(Excerpts from a dataset)
[Start of Attachment]
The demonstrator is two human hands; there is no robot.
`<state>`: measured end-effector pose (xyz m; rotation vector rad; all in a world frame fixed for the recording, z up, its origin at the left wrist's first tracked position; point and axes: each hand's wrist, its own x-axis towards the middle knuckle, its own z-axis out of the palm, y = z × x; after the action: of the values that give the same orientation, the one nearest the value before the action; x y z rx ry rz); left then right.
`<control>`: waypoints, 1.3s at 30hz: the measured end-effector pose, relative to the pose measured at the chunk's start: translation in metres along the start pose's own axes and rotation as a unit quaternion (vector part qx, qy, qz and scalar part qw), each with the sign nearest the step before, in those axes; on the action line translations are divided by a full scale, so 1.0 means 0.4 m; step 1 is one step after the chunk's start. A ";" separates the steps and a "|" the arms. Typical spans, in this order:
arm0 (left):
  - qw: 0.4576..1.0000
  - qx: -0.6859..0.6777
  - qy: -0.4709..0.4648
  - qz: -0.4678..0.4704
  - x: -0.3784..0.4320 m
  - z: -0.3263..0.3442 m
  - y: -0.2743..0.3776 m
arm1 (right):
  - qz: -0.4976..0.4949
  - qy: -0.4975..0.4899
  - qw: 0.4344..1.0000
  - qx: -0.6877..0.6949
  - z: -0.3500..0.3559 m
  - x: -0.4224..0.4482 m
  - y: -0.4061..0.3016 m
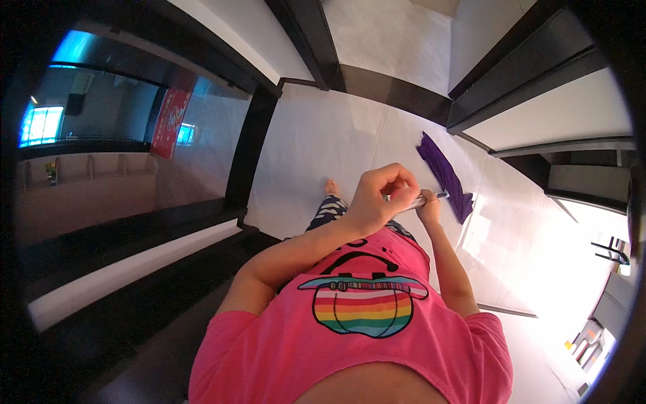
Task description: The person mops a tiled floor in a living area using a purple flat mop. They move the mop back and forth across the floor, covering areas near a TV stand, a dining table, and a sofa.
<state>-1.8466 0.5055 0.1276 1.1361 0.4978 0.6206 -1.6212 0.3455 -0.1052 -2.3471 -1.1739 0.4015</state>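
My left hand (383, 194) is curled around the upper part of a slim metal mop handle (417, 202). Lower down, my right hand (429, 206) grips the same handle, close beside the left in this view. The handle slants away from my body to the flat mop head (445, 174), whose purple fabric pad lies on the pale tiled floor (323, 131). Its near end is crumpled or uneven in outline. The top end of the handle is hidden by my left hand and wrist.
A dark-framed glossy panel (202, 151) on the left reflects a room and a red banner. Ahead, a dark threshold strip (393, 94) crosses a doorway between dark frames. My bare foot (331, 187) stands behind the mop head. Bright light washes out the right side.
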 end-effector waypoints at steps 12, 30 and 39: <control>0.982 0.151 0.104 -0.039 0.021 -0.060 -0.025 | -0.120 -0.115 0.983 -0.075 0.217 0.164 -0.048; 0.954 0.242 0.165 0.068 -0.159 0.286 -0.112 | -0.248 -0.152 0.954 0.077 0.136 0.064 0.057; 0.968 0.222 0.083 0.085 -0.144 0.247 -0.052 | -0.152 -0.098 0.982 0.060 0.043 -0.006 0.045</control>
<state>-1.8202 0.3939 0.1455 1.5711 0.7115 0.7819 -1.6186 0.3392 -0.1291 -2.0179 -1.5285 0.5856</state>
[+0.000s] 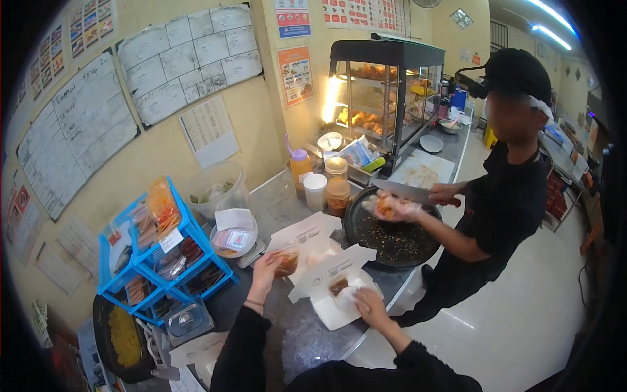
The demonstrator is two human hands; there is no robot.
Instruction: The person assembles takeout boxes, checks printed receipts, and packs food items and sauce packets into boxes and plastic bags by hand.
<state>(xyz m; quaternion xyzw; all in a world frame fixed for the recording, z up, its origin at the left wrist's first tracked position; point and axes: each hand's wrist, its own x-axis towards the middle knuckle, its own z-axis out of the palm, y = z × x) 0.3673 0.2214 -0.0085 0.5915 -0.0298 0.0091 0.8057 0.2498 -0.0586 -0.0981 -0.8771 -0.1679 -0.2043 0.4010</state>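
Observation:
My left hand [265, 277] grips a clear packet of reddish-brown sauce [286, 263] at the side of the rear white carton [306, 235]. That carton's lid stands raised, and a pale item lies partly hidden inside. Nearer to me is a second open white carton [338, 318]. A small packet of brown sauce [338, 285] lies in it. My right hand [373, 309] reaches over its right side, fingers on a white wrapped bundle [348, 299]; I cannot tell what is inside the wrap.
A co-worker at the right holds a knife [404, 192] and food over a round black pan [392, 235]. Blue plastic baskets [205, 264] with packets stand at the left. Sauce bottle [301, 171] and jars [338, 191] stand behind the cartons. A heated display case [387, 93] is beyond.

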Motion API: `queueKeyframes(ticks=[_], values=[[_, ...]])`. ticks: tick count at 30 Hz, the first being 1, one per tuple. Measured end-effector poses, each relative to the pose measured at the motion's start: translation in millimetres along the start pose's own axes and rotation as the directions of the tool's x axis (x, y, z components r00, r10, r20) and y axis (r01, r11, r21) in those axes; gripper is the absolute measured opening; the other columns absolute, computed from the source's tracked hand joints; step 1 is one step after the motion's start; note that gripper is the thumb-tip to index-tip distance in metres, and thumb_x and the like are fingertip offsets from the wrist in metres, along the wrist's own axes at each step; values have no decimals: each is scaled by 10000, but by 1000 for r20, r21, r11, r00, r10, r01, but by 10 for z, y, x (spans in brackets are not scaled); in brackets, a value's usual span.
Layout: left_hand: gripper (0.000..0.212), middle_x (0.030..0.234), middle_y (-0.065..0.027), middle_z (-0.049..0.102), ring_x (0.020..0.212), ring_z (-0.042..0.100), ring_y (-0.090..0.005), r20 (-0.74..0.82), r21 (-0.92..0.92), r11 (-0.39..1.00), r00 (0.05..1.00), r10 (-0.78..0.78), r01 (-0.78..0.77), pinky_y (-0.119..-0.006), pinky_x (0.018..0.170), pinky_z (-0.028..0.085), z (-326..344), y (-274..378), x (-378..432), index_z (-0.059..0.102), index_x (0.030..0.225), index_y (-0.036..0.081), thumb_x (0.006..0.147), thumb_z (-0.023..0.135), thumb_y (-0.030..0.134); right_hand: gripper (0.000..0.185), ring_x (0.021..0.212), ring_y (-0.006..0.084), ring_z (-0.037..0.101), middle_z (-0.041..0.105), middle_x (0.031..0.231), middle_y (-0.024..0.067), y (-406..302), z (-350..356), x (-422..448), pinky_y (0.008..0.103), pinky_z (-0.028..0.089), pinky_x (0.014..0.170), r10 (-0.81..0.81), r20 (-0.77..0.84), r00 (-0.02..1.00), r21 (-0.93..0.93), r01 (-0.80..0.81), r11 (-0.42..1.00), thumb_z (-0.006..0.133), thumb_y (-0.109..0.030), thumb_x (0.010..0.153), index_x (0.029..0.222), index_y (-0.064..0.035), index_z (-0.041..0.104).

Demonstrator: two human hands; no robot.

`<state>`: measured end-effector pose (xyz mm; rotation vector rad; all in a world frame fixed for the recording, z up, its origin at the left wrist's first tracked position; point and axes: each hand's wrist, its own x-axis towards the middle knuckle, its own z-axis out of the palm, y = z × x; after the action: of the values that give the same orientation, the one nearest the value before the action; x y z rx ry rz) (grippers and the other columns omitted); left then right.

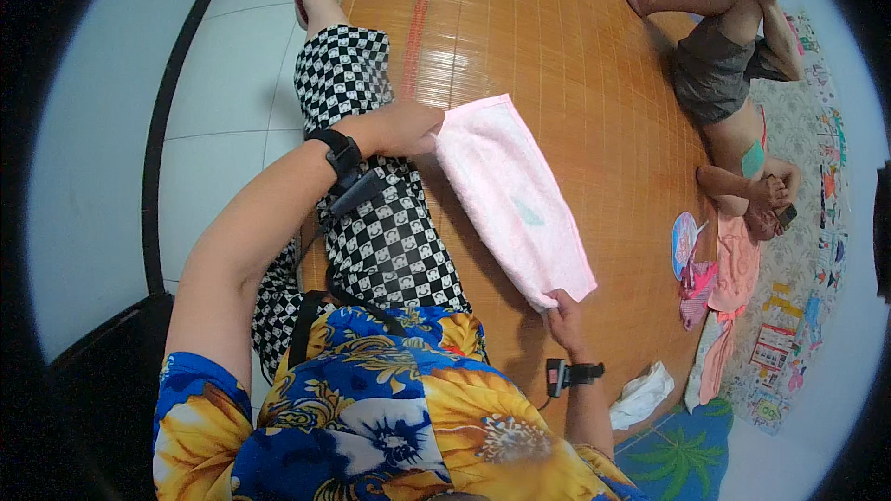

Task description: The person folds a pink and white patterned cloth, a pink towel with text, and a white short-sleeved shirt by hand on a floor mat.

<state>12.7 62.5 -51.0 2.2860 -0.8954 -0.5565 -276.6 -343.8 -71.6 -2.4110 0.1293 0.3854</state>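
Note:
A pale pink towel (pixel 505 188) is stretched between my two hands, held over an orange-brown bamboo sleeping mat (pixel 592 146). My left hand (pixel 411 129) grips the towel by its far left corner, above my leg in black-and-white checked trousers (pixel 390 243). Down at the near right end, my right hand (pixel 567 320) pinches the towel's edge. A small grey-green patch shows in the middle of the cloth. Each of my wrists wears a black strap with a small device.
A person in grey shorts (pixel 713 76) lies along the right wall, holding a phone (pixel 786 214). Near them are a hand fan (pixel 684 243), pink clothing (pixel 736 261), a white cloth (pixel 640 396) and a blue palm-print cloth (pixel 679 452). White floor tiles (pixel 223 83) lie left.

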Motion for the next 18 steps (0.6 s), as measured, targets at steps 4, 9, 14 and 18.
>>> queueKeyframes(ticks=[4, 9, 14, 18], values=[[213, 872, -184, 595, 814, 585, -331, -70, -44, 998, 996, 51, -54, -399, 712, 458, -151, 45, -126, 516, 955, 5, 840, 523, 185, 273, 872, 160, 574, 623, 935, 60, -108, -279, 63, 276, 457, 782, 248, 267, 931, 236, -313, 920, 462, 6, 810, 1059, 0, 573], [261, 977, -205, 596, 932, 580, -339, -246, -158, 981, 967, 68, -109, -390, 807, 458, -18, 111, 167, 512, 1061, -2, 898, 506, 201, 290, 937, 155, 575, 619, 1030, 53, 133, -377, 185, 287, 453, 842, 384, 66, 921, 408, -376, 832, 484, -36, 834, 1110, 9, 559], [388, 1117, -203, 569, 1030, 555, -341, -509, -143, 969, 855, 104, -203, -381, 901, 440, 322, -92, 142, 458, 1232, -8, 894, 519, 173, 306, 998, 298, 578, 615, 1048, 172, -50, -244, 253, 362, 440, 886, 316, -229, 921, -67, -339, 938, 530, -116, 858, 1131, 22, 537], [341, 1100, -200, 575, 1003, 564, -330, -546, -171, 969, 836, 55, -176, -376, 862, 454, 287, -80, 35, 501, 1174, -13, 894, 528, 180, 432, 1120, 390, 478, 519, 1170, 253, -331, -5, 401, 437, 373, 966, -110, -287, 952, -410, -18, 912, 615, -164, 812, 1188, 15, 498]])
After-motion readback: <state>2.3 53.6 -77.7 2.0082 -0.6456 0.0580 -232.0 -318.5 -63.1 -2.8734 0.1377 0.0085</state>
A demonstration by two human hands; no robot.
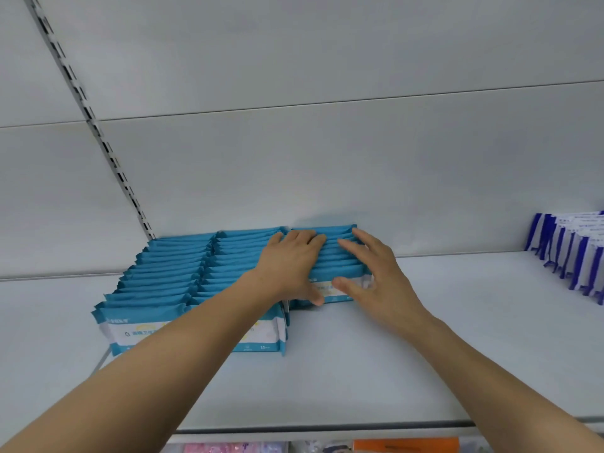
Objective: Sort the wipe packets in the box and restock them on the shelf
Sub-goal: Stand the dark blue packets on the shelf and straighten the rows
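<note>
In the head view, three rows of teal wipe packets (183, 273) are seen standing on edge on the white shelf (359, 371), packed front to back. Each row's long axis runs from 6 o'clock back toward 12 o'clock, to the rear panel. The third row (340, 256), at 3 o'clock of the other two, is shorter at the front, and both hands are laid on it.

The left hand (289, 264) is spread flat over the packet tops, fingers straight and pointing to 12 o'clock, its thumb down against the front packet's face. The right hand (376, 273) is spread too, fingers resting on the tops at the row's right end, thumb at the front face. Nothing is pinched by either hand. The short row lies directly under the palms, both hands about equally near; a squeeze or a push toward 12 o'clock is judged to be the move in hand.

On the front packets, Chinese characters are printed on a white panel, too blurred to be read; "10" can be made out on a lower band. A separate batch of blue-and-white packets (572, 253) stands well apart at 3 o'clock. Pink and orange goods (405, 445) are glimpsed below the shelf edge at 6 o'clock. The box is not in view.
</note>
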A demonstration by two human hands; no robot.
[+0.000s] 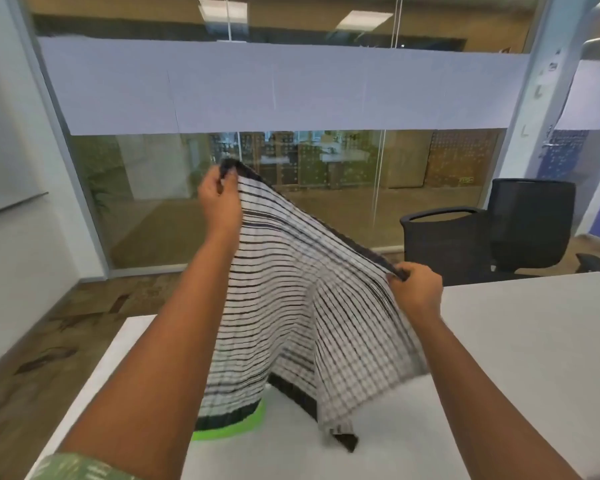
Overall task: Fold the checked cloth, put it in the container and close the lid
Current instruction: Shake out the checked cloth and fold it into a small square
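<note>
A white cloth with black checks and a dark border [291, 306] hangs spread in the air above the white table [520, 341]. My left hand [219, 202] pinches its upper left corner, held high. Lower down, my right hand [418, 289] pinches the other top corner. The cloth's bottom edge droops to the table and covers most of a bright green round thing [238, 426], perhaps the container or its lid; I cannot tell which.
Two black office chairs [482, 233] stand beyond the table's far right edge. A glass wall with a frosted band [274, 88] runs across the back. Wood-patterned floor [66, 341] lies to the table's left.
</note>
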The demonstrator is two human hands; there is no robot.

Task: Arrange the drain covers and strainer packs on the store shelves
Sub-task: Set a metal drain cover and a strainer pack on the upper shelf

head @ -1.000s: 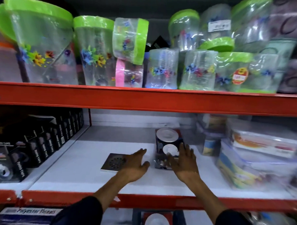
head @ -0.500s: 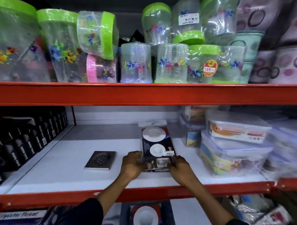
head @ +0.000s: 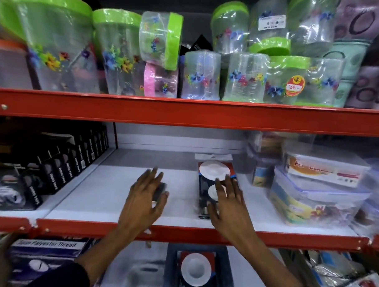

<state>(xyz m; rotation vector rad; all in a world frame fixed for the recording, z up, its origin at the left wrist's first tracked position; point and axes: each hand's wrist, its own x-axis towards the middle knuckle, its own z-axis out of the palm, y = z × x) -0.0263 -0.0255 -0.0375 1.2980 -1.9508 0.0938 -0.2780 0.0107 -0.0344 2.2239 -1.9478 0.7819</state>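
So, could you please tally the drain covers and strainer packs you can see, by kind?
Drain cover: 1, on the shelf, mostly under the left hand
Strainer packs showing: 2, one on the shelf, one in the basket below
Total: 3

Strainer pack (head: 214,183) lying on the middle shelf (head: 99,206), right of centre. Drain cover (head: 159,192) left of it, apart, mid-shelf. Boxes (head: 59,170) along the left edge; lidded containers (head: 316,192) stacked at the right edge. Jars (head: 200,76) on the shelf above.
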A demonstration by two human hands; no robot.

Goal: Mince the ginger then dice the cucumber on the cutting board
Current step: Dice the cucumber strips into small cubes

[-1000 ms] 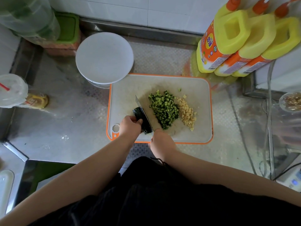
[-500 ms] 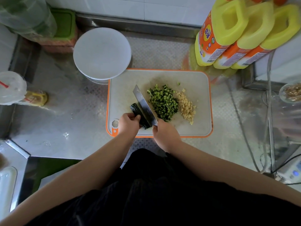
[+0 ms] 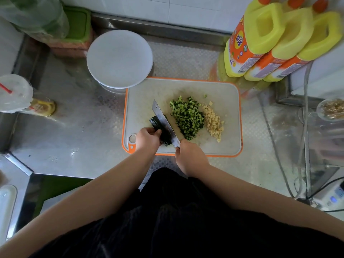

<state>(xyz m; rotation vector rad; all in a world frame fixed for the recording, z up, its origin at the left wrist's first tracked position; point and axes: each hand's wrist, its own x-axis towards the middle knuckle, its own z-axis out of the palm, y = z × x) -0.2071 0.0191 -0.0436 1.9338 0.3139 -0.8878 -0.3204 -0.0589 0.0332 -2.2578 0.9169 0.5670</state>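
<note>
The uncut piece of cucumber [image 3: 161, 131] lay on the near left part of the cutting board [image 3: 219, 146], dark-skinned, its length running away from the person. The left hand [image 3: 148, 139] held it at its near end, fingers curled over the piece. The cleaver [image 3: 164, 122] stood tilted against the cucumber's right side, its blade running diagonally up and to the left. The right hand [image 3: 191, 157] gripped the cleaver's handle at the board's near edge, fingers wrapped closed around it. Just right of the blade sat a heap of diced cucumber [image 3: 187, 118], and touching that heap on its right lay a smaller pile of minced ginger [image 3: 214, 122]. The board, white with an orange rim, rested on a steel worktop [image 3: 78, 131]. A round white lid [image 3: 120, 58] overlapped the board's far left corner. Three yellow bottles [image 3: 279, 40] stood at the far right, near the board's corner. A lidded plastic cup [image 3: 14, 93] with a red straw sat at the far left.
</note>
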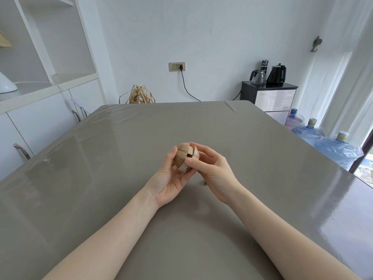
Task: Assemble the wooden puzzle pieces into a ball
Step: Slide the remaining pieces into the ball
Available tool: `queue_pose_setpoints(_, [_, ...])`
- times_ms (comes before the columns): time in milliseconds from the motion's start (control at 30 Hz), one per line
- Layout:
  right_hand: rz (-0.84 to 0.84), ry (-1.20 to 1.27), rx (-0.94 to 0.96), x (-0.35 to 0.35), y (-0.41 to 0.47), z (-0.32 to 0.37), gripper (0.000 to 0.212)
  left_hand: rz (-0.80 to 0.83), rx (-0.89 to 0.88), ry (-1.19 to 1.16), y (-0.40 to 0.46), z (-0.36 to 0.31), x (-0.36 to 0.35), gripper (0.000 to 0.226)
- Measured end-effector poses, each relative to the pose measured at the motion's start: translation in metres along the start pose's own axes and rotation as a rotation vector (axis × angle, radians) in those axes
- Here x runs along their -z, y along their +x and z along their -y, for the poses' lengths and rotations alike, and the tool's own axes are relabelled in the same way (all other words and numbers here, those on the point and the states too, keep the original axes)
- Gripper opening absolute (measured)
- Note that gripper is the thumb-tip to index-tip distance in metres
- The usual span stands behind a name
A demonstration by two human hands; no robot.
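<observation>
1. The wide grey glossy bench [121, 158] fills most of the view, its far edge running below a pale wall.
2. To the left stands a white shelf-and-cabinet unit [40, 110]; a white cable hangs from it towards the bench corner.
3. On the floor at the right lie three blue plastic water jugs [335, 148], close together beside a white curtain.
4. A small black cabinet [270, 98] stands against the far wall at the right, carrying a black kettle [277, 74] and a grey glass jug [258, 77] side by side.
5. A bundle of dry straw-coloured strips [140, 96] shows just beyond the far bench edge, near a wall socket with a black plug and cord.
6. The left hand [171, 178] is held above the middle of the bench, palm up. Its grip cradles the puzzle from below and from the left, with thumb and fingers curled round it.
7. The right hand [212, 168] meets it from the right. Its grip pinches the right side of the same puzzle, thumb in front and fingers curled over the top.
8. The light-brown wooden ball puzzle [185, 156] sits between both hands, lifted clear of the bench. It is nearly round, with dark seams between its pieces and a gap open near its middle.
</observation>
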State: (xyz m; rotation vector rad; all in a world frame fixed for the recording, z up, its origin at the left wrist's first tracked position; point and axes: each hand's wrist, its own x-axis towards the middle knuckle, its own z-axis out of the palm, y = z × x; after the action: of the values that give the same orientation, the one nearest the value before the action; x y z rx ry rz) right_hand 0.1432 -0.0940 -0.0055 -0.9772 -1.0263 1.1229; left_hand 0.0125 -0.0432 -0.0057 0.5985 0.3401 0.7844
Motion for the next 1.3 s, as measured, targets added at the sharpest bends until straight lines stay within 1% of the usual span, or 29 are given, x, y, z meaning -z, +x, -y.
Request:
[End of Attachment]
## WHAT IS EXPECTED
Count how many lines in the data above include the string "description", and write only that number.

## SOLUTION FOR THIS PROBLEM
2